Work request — A verbatim reproduction of the lines below, from the line containing "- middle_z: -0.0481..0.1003" through the line containing "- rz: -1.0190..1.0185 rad", both ends included, is the whole required output.

The input below:

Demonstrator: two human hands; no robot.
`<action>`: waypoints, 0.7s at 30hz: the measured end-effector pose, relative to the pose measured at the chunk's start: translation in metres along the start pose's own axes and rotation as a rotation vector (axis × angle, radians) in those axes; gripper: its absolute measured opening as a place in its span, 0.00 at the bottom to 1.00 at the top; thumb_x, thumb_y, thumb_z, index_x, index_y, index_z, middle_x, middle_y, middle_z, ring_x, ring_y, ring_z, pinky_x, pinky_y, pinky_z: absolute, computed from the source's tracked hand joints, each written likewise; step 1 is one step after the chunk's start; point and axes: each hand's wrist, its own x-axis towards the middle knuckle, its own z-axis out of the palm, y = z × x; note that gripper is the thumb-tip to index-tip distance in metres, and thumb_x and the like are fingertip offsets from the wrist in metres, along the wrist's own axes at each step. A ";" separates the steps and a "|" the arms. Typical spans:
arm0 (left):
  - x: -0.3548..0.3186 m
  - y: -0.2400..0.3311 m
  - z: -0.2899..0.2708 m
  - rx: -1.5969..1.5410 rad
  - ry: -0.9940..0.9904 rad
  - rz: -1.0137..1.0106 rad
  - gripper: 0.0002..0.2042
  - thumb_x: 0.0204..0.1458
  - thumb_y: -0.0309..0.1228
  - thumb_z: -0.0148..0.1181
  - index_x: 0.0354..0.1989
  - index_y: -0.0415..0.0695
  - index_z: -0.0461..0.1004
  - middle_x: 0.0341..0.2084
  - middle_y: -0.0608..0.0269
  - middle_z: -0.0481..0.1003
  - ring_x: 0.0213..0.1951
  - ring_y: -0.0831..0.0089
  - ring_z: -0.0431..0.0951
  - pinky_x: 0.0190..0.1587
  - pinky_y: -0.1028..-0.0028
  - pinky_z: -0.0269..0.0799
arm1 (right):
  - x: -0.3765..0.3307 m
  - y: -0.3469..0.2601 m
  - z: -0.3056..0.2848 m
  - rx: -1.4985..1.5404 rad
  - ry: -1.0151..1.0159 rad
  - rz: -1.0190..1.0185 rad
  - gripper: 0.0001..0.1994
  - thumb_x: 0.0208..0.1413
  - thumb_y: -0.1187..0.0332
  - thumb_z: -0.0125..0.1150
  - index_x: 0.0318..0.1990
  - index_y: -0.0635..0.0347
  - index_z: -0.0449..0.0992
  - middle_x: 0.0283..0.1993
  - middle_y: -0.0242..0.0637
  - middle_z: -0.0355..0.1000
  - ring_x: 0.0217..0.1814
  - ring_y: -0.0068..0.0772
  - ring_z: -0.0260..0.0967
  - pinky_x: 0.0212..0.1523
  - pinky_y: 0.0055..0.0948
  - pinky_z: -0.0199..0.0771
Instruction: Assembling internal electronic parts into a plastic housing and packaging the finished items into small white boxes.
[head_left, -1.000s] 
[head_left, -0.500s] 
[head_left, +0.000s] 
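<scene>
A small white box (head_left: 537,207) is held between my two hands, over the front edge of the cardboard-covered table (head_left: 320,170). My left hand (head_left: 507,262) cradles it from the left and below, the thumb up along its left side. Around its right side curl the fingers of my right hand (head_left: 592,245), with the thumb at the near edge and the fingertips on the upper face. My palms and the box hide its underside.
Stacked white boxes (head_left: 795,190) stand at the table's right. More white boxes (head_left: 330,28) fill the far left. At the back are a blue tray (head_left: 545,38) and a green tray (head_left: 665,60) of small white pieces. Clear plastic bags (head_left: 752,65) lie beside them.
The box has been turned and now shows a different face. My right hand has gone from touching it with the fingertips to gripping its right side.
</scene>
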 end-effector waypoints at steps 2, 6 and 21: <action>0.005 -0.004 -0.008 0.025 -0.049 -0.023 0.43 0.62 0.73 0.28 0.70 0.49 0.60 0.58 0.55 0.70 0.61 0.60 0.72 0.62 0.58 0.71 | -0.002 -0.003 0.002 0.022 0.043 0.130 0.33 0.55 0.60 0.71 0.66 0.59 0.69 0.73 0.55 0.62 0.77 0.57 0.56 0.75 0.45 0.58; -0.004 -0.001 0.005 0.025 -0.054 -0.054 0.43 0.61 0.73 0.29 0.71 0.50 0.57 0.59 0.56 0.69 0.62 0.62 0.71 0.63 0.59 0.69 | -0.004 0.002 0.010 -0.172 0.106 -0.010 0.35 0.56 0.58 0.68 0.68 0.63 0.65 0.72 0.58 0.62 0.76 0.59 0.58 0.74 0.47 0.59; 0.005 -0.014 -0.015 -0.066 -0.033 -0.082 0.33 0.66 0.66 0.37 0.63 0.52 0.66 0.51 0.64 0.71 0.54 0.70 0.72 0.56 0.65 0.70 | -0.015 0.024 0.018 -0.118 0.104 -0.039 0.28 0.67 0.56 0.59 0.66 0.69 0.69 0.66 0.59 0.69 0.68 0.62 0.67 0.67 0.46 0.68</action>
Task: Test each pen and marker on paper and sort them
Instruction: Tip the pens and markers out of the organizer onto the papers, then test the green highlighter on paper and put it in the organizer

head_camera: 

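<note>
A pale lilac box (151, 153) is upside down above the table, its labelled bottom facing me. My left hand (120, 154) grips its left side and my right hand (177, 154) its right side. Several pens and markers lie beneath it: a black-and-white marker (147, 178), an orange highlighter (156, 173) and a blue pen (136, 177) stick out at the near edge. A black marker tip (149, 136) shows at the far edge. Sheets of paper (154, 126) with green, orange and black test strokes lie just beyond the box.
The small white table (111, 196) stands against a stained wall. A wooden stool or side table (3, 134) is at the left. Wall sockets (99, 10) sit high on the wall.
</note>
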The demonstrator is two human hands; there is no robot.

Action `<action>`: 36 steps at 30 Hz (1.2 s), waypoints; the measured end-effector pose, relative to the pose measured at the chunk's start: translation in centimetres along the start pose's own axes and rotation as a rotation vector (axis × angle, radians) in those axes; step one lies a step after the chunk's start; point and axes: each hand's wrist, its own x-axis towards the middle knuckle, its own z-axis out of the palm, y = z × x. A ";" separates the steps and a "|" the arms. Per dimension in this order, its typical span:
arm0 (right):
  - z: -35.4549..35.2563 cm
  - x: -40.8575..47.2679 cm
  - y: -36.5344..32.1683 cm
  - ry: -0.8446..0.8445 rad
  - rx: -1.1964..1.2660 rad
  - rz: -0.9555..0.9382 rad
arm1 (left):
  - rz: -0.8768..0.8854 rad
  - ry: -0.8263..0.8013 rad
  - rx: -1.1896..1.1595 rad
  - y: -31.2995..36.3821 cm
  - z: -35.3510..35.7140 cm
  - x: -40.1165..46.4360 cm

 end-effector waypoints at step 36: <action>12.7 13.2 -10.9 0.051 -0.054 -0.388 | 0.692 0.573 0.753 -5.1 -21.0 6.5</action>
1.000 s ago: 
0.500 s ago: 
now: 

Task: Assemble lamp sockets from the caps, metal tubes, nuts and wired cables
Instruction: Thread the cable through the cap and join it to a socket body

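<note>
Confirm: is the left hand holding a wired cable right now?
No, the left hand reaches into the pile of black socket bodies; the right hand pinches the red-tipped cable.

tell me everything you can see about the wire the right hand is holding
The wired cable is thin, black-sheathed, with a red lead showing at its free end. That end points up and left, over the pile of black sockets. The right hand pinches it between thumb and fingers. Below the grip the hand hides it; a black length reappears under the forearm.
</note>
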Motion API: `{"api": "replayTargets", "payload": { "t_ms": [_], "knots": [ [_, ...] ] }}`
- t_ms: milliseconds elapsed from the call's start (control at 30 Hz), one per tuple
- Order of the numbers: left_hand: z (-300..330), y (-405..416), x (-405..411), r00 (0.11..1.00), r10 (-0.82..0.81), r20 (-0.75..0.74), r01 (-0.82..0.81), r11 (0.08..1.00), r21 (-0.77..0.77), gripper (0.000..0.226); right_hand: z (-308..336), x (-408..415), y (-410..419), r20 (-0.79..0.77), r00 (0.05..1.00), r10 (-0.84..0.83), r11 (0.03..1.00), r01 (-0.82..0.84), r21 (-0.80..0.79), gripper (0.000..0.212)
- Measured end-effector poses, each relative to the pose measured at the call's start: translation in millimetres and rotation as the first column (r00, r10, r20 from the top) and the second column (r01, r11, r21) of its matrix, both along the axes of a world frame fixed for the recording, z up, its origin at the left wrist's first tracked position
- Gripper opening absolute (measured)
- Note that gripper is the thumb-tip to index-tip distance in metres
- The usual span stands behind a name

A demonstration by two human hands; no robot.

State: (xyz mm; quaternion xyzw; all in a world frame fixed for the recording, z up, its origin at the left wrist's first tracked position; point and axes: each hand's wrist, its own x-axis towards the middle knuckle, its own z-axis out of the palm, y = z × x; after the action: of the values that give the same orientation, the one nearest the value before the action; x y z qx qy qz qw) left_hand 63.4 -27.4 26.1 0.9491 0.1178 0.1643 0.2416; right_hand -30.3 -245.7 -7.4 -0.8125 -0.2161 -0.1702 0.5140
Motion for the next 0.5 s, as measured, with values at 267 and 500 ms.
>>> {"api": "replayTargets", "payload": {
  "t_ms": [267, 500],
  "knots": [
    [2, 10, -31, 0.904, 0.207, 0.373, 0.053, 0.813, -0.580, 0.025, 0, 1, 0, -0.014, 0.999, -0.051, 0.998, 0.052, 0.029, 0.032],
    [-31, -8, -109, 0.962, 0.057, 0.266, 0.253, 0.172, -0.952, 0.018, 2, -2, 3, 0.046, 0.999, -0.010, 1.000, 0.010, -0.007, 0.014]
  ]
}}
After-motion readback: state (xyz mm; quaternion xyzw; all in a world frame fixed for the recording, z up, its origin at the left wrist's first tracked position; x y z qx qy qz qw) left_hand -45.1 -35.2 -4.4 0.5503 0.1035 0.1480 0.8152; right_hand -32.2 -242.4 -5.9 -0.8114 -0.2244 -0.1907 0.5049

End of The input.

Finished task —
  - middle_z: -0.0481..0.1003
  - ring_x: 0.0213..0.1951
  - ring_y: -0.0831..0.0089
  - ring_z: -0.0431..0.0951
  - pinky_x: 0.0190..0.1587
  - pinky_y: -0.1028..-0.0028
  - pinky_z: -0.0269..0.0799
arm1 (right):
  - x: -0.3765..0.3307 m
  - y: -0.3469..0.2601 m
  - z: -0.3056..0.2848 m
  - rx: -1.4985..1.5404 rad
  - ry: -1.0151..1.0159 rad
  - rz: -1.0190..1.0185 rad

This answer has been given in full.